Lundi 4 octobre 2010
En 2008, ils sont 8 millions d'abonnés à la pauvreté, 8 millions à se contenter du minima : une paille, une grosse !
D'autres chiffres récemment rendus publics nous apprennent que 13% de Français disposeraient de moins de 949 euros de revenus mensuels ; un ménage sur huit dans la panade. Et pas que des chômeurs, des travailleurs qui ne peuvent se payer un logement et dorment dans leur bagnole.
… Et encore, les statistiques de l'Insee ne concernent que les : « personnes vivant en France métropolitaine dans un ménage dont le revenu déclaré au fisc est positif ou nul et dont la personne de référence n'est pas étudiante ». Ce qui fait encore un paquet de laissés pour compte. Lesquelles statistiques s'appuient sur un revenu moyen. En gros, on prend les revenus de Mme Bettencourt et ceux de Melle Chambon au RSA et on divise par deux ! On arrive à 18.990 euros par an, soit 1.582 €/mois ; ce qu'on appelle le niveau de vie médian [3].
Voilà donc comment l'on détermine financièrement une personne pauvre dès lors qu'elle touche 60% du revenu médian (version privilégiée par Eurostat), soit 949,20€/mois. On l'a vu, ils sont 13,2% (exactement 7,960 millions de personnes) dans ce cas... et 7,1% de très pauvres (4,272 millions de personnes) parce que touchant 50% de ce même revenu médian, soit 791€/mois.
Ils ce sont les familles monoparentales (30% des ménages pauvres), les couples avec trois enfants (20% des ménages pauvres), les colocataires (20% des ménages pauvres), les personnes seules (17% des “ménages” pauvres)...

Du côté des associations caritatives
Un décryptage somme toute long mais nécessaire qui interpelle au premier chef les associations humanitaires. Ainsi, la secrétaire nationale du Secours populaire s'inquiète-t-elle de l'accroissement de la précarité :
« On a constaté que la pauvreté grandissait. Nous avons une hausse de fréquentation de 20% dans nos permanences, ce qui est considérable » [4].
Même son de cloche à la fondation Abbé-Pierre où l'on souligne l'aggravation du coût de la vie, 20% en dix ans ; l'inflation des loyers HLM, 29% ; l'augmentation des prix de l'immobilier, 107% toujours durant la dernière décennie.
De sorte qu'autour de nous, sur cent personnes sept vivent en très grande précarité, c'est-à-dire qu'ils n'ont même pas de quoi décemment manger, se loger, étudier, travailler ou se soigner.

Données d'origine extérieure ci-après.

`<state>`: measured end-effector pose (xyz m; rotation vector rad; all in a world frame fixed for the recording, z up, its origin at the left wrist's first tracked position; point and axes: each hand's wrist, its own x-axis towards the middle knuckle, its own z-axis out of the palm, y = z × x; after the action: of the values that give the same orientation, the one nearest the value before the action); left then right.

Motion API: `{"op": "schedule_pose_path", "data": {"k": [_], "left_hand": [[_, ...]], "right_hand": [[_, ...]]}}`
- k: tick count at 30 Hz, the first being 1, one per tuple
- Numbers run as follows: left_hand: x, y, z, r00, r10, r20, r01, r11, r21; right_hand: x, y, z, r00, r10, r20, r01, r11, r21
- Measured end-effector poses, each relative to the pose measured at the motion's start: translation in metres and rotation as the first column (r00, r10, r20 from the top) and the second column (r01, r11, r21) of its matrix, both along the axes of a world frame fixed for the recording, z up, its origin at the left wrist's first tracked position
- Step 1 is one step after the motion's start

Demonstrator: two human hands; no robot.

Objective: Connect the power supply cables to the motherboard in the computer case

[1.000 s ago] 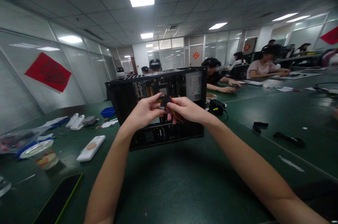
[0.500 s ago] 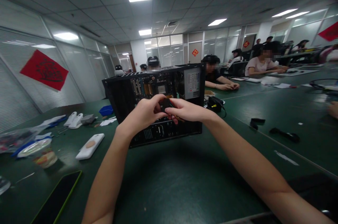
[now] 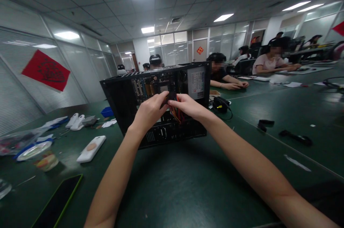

Ils forment tout autant la société que tout un chacun mais ne peuvent s'y insérer.


Est-il vraiment besoin du « Measurement of inequality of income » de Gini pour s'apercevoir du génocide quasi ethnique que nos pays industrialisés ne sont même pas fichus d'enrayer ou d'amoindrir ?
Et voilà que, par-delà l'entrefilet dont les médias se font rapporteurs, voilà que tout un pan de société, des millions de gens sont outrageusement comptabilisés, comme pré-ensachés du devoir pleinement accompli.
Triste.

Pauvreté intérieure
Pourtant, à bien y regarder, nous sommes tous pauvres de quelqu'un, voire de nous-mêmes quand d'affligeantes situations nous contraignent à faire l'inverse de ce que nous voulions faire au départ, ou d'instinct, ou de promesse. Qui d'entre nous n'est pas le Rrom d'autrui ? Nous vivons une pauvreté bêtement conditionnée par ces modèles de sociétés imposées, comme allant de soi : pauvreté de prendre sa voiture pour aller chercher du pain ; pauvreté de ne céder en rien sa place de caisse... Il faut bien comprendre cela comme l'appauvrissement des ressources que nous avions en nous-mêmes.
Pauvreté donc en rapport avec ce que l'autre a : pauvreté d'esprit à cent lieues de son propre libre-arbitre que d'aucuns appellent encore la liberté. Pauvreté réactive de vouloir, coûte que coûte, ne surtout pas rater sa vie, cet espace de temps qui nous échoit, vaste chantier que nous avons de cesse de combler.
Regardant un film d'époque, en tout cas celui dont l'action se situe sans qu'aucun propagandiste ne puisse plus témoigner, il est surprenant de voir avec quelle énergie les personnages se débattent comme de beaux diables pour faire ceci ou cela, pire, lorsqu'ils s'engagent d'idéologie. Quand bien même la fiction, on sait que tous ces personnages sont appelés à disparaître. En vue dessus, et si je repositionne cela dans cette pauvreté intérieure qui nous pousse parfois jusqu'à nous entretuer, on se dit que tout cela manque cruellement de discernement. Les mafiosi des années 30 qui s'éliminent pour une sorte de survivance et de code d'honneur, oublient à ce point qu'ils sont tous appelés à naturellement mourir qu'ils en sont ridiculement ridicules. Cette pauvreté-là a beau nous interpeller, nous replongeons de plus belle dans la nôtre, présente, terriblement actuelle, unique.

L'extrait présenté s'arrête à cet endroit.